* **Task brief**: Line by line, output the data that follows exactly as written.
+===+
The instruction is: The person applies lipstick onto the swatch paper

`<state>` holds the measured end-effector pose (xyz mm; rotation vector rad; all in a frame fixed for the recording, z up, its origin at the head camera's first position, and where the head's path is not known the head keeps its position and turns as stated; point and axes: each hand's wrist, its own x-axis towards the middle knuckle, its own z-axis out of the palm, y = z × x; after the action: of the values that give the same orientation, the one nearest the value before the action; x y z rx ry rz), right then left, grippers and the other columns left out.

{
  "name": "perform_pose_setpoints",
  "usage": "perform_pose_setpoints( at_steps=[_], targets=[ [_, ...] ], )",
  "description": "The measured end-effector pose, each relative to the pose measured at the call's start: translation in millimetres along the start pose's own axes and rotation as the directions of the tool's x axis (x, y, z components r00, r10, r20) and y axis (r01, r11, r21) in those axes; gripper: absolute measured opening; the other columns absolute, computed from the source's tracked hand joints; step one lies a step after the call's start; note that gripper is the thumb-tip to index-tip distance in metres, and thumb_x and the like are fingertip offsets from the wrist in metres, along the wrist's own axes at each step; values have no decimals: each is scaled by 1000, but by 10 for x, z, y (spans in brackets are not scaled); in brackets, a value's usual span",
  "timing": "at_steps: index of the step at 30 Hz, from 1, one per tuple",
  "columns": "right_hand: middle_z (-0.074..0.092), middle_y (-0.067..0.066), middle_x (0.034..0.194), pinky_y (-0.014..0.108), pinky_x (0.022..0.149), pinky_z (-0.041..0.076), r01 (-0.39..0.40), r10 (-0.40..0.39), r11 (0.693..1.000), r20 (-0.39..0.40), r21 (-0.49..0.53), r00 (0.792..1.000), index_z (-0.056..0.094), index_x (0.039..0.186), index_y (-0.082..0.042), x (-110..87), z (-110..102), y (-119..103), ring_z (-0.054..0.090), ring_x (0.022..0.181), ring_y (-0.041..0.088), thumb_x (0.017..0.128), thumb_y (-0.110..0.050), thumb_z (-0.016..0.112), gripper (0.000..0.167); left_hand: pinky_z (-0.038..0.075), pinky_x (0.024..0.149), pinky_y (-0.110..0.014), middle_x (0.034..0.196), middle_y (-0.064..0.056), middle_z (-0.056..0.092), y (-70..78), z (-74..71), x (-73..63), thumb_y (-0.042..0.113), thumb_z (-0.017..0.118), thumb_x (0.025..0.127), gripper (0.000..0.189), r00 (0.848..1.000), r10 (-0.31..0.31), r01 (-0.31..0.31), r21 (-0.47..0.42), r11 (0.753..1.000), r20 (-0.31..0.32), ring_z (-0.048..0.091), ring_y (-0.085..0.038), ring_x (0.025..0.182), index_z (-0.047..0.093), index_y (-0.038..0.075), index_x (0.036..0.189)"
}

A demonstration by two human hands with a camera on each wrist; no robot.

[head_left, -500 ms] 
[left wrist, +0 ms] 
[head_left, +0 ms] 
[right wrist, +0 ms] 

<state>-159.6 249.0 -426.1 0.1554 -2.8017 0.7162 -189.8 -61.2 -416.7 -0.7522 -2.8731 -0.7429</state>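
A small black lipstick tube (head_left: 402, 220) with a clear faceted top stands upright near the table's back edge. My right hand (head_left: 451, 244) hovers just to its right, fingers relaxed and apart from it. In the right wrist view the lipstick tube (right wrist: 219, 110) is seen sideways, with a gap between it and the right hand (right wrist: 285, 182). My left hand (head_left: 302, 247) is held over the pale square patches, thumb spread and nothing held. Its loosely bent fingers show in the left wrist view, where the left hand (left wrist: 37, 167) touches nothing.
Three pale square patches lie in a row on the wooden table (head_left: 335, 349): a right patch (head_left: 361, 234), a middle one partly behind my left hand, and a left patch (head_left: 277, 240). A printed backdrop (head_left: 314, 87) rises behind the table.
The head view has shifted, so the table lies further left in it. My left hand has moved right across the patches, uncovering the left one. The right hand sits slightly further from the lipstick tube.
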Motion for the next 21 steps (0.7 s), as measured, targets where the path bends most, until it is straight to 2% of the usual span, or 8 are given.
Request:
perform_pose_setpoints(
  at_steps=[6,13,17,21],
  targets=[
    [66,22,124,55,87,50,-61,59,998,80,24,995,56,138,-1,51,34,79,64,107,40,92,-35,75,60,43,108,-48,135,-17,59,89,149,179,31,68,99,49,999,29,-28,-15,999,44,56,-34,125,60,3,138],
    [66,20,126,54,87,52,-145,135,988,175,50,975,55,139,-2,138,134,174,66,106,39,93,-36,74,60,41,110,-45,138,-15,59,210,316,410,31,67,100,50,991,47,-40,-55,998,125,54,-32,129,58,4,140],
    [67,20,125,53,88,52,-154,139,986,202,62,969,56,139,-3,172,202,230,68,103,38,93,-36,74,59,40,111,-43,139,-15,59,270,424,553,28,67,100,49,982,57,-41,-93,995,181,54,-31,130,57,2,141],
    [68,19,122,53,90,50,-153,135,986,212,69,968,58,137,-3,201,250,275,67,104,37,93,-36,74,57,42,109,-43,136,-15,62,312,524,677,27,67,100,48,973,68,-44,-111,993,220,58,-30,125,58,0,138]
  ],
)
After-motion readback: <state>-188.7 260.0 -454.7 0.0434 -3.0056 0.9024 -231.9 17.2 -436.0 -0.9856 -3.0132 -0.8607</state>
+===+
* **Problem solution**:
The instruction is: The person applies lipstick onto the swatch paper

`<state>` holds the measured end-effector pose (xyz mm; rotation vector rad; all in a frame fixed for the recording, z up, its origin at the head camera's first position, and where the head's path is not known the head keeps its position and turns as stated; point and axes: each hand's wrist, its own x-axis towards the middle knuckle, its own z-axis out of the palm, y = z × x; after the action: of the values that give the same orientation, the one nearest the value before the action; x y z rx ry rz), right then left, grippers and the other columns left out.

{
  "name": "perform_pose_setpoints",
  "usage": "perform_pose_setpoints( at_steps=[_], targets=[ [_, ...] ], )",
  "description": "The measured end-effector pose, each relative to the pose measured at the call's start: translation in millimetres along the start pose's own axes and rotation as the directions of the tool's x axis (x, y, z components r00, r10, r20) and y axis (r01, r11, r21) in those axes; gripper: absolute measured opening; the other columns absolute, computed from the source's tracked hand joints; step one lies a step after the call's start; note that gripper is the thumb-tip to index-tip distance in metres, and thumb_x and the like are fingertip offsets from the wrist in metres, along the wrist's own axes at each step; values have no decimals: each is scaled by 1000, but by 10 for x, z, y (spans in brackets are not scaled); in brackets, a value's usual span",
  "timing": "at_steps: index of the step at 30 Hz, from 1, one per tuple",
  "columns": "right_hand: middle_z (-0.074..0.092), middle_y (-0.067..0.066), middle_x (0.034..0.194), pinky_y (-0.014..0.108), pinky_x (0.022..0.149), pinky_z (-0.041..0.076), r01 (-0.39..0.40), r10 (-0.40..0.39), r11 (0.693..1.000), r20 (-0.39..0.40), r21 (-0.49..0.53), r00 (0.792..1.000), index_z (-0.056..0.094), index_x (0.039..0.186), index_y (-0.082..0.042), x (-110..87), z (-110..102), y (-119..103), ring_z (-0.054..0.090), ring_x (0.022..0.181), ring_y (-0.041..0.088), thumb_x (0.017..0.128), thumb_y (-0.110..0.050), thumb_z (-0.016..0.112), gripper (0.000..0.167); left_hand: pinky_z (-0.038..0.075), pinky_x (0.024..0.149), pinky_y (-0.110..0.014), middle_x (0.034..0.196), middle_y (-0.064..0.056), middle_z (-0.056..0.092), y (-70..78), z (-74..71), x (-73..63), thumb_y (-0.042..0.113), thumb_z (-0.017..0.118), thumb_x (0.025..0.127), gripper (0.000..0.189), r00 (0.848..1.000), r10 (-0.31..0.31), r01 (-0.31..0.31), r21 (-0.47..0.42), r11 (0.753..1.000), r20 (-0.31..0.32), ring_z (-0.048..0.091), ring_y (-0.085..0.038), ring_x (0.025..0.182), index_z (-0.047..0.093), index_y (-0.038..0.075), index_x (0.036..0.189)"
}

A demonstration by two human hands with a camera on each wrist; no robot.

[head_left, -500 ms] 
[left wrist, +0 ms] 
[head_left, +0 ms] 
[right wrist, +0 ms] 

<state>-159.6 249.0 -426.1 0.1554 -2.8017 0.7162 -189.8 -61.2 -416.7 -0.7522 -2.8731 -0.7429</state>
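A small black lipstick tube (head_left: 402, 220) with a clear faceted top stands upright near the table's back edge. My right hand (head_left: 451, 244) hovers just to its right, fingers relaxed and apart from it. In the right wrist view the lipstick tube (right wrist: 219, 110) is seen sideways, with a gap between it and the right hand (right wrist: 285, 182). My left hand (head_left: 302, 247) is held over the pale square patches, thumb spread and nothing held. Its loosely bent fingers show in the left wrist view, where the left hand (left wrist: 37, 167) touches nothing.
Three pale square patches lie in a row on the wooden table (head_left: 335, 349): a right patch (head_left: 361, 234), a middle one partly behind my left hand, and a left patch (head_left: 277, 240). A printed backdrop (head_left: 314, 87) rises behind the table.
The head view has shifted, so the table lies further left in it. My left hand has moved right across the patches, uncovering the left one. The right hand sits slightly further from the lipstick tube.
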Motion for the next 21 steps (0.7 s), as measured, targets where the path bends most, until it is straight to 2% of the usual span, or 8 are given.
Request:
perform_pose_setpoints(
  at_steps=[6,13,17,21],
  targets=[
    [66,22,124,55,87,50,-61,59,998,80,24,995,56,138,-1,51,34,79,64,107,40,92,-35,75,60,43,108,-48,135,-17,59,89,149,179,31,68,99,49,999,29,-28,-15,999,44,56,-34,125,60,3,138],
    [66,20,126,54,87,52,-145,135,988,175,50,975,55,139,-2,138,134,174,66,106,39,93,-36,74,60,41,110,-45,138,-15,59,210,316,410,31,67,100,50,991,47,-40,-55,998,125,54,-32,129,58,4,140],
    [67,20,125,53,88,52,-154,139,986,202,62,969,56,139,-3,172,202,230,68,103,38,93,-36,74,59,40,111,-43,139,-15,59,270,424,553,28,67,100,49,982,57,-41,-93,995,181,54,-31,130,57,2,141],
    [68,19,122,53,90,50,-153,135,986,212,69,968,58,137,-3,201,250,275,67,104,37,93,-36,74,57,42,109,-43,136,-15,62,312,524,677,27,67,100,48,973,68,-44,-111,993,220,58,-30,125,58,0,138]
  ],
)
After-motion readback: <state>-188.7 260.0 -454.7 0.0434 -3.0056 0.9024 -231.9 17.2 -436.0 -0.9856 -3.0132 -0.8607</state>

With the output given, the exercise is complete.